→ To do:
Out of the material that follows, write out exactly the lines from the line with "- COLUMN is" to the line with "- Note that", both ends included, and no others.
═══ Material for this task
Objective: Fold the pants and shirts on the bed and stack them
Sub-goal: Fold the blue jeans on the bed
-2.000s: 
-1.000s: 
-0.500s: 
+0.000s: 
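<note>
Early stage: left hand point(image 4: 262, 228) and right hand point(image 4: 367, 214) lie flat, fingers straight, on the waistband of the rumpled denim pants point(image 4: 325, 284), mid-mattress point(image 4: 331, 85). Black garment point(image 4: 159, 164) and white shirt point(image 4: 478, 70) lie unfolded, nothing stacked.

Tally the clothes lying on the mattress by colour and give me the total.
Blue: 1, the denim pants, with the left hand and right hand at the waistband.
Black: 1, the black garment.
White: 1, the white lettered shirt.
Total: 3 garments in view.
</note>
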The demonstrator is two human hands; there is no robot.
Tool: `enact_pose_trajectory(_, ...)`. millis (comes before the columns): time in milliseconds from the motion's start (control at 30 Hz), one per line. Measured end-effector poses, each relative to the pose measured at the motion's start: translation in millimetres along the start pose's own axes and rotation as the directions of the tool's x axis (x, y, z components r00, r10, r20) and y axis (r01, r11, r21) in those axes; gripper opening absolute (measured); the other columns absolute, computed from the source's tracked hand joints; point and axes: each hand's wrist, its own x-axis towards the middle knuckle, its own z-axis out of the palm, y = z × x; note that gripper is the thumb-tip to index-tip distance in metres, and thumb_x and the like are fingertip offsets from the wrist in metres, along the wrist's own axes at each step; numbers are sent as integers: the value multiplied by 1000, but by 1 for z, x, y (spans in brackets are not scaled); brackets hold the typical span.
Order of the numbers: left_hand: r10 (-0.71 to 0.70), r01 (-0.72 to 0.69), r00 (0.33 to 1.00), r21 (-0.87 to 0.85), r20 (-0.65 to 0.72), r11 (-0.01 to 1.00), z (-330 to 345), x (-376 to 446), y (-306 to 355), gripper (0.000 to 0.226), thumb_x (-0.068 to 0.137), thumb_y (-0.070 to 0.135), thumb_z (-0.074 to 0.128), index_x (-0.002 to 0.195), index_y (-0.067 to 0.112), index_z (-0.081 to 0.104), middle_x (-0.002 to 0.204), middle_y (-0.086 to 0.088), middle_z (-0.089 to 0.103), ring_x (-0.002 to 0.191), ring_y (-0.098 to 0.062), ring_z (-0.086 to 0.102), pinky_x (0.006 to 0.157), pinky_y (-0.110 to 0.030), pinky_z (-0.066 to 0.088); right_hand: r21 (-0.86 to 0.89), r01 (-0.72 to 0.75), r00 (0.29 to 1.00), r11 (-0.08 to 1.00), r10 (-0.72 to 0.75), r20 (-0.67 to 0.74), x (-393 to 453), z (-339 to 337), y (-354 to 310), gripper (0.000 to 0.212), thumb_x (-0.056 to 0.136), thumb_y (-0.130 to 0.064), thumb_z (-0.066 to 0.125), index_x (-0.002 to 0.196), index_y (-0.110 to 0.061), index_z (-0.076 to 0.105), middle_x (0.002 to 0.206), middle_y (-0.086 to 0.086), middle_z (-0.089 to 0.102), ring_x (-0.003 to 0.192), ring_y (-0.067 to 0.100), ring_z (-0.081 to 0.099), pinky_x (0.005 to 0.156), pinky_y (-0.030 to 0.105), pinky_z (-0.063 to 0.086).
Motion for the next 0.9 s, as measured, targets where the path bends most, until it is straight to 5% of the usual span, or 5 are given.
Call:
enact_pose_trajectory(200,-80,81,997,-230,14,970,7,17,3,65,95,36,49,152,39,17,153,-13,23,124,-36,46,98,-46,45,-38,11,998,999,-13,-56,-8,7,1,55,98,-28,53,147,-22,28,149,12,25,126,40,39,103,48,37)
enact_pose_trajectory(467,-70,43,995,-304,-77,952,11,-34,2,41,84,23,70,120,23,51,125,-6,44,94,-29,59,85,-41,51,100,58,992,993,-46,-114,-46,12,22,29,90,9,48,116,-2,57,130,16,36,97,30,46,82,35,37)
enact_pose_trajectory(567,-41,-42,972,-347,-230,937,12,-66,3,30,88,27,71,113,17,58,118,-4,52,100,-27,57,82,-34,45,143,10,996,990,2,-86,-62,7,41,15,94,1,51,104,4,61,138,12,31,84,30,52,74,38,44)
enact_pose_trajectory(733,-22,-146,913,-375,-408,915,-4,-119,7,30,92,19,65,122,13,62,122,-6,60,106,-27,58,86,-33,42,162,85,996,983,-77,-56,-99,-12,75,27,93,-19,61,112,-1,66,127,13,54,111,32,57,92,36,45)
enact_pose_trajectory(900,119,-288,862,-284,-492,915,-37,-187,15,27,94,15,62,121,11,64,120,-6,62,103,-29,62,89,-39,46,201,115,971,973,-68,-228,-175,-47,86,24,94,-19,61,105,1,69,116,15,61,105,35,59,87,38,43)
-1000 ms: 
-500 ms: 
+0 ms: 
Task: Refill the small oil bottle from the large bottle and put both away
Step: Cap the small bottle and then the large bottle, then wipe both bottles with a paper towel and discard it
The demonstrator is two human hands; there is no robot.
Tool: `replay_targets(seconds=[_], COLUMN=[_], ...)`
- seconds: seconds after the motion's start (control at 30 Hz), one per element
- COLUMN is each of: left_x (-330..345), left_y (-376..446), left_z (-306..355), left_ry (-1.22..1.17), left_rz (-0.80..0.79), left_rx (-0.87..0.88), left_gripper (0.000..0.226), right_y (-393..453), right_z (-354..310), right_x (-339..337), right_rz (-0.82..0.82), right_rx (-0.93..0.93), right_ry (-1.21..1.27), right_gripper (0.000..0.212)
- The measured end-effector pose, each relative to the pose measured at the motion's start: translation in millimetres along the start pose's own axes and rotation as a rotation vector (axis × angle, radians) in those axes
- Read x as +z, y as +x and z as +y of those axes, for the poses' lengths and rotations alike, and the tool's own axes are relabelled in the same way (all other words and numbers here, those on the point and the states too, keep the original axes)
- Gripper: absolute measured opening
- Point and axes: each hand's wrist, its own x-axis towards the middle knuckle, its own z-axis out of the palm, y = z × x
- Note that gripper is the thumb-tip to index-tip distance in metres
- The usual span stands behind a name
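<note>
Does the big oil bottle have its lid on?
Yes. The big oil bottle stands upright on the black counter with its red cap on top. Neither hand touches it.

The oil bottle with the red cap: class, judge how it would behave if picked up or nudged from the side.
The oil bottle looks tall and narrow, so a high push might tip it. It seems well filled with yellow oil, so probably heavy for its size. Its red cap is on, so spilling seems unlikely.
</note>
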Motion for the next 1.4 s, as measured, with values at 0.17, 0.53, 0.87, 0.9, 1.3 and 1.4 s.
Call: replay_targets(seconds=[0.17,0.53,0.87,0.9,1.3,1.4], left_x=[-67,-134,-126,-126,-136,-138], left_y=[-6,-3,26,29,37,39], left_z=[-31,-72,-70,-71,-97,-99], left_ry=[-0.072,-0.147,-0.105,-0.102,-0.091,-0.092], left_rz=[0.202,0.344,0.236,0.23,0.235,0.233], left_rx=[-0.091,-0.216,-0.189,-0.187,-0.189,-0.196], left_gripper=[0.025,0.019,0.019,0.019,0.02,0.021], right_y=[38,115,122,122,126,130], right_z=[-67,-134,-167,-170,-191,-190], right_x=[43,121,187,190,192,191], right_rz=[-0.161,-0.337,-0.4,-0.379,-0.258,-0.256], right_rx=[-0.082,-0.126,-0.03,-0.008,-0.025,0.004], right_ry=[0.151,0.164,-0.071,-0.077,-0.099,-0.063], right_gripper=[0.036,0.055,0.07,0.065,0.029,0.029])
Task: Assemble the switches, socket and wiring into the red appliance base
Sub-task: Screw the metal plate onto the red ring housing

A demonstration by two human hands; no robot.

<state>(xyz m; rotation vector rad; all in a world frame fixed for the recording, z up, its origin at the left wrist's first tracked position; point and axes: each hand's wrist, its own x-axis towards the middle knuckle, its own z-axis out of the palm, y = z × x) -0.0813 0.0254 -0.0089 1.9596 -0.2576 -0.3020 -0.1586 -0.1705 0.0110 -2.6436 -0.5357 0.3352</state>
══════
→ Result of this exercise:
- COLUMN is each of: left_x (-330..345), left_y (-376..446), left_z (-306..355), left_ry (-1.22..1.17), left_rz (-0.80..0.79), left_rx (-0.87..0.88), left_gripper (0.000..0.226), right_y (-393..453), right_z (-354..310), right_x (-339..337), right_rz (-0.82..0.82), right_rx (-0.93..0.93), right_ry (-1.21..1.27), right_gripper (0.000..0.212)
- The measured end-effector pose, each relative to the pose measured at the motion's start: translation in millimetres along the start pose's own axes and rotation as a rotation vector (axis × angle, radians) in those axes
- Read x as +z, y as +x and z as +y of those axes, for the poses' lengths and rotations alike, and the tool's own axes are relabelled in the same way (all other words and numbers here, those on the point and the states too, keep the original axes)
- Gripper: absolute measured opening
- Point and axes: each hand's wrist, its own x-axis towards the middle knuckle, its own z-axis out of the palm, y = z × x
- Note that gripper is the thumb-tip to index-tip distance in metres

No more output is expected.